§ **Saved data entries**:
Start of Block
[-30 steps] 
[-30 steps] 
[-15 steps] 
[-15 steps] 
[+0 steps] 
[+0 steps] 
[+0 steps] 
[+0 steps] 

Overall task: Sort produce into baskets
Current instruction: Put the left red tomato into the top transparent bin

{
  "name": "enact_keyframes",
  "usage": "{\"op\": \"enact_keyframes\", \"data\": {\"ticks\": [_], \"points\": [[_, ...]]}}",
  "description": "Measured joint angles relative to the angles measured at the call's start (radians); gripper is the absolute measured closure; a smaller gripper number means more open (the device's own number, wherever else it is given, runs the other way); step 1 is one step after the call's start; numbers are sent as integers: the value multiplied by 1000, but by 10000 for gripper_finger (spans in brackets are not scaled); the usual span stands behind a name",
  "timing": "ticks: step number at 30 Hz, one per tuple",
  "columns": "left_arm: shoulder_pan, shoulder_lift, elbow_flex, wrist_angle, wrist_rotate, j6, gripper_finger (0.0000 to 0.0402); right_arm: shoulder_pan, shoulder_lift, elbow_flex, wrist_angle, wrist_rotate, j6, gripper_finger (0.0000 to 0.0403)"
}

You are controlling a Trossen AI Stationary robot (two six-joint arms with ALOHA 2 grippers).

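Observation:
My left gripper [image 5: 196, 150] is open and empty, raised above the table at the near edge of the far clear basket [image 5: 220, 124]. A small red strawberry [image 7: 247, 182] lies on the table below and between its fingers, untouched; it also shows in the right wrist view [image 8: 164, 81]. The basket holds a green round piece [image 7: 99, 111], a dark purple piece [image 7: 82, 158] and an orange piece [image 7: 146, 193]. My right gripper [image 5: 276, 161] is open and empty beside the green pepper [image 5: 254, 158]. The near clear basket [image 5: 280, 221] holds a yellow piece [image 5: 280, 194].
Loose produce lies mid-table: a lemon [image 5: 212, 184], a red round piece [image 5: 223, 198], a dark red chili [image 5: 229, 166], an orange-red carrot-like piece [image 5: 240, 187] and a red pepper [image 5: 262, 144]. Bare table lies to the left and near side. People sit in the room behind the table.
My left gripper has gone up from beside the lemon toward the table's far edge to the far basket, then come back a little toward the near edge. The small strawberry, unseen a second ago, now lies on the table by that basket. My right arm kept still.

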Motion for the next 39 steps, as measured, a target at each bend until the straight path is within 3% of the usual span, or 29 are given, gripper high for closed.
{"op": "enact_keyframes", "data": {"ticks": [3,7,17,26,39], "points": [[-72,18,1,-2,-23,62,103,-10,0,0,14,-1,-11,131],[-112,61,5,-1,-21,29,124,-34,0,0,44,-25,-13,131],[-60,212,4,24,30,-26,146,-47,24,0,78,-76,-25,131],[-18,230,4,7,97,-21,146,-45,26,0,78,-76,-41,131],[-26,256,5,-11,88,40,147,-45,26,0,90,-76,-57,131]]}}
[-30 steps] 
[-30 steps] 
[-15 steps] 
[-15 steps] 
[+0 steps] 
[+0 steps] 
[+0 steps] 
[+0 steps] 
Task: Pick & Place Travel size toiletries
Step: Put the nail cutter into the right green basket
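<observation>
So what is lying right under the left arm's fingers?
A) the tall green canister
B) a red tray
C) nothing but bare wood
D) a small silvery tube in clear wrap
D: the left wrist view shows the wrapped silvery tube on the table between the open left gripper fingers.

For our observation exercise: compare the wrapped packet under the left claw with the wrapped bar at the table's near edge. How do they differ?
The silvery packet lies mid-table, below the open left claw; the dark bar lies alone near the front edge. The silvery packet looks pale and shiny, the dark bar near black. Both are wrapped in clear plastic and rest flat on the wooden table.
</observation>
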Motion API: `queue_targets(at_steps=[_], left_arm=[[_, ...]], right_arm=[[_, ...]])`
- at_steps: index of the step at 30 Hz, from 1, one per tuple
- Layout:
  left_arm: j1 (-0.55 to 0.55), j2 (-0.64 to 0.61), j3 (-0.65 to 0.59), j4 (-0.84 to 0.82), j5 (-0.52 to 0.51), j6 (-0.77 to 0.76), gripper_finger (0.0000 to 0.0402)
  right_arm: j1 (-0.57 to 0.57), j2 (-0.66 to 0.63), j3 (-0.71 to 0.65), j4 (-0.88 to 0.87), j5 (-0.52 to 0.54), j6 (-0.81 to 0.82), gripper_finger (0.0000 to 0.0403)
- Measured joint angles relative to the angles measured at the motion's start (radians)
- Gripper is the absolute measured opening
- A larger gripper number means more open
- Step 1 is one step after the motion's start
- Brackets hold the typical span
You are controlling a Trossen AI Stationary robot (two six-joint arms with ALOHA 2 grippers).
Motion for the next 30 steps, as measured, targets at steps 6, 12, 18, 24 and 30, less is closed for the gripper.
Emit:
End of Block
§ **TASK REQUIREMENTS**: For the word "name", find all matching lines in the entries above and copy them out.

§ **SOLUTION FOR THIS TASK**:
  "name": "enact_keyframes",
  "description": "Measured joint angles relative to the angles measured at the call's start (radians); gripper is the absolute measured closure; a smaller gripper number means more open (the device's own number, wherever else it is given, runs the other way); step 1 is one step after the call's start; numbers are sent as integers: the value multiplied by 1000, but by 10000 for gripper_finger (spans in brackets are not scaled); the usual span stands behind a name",

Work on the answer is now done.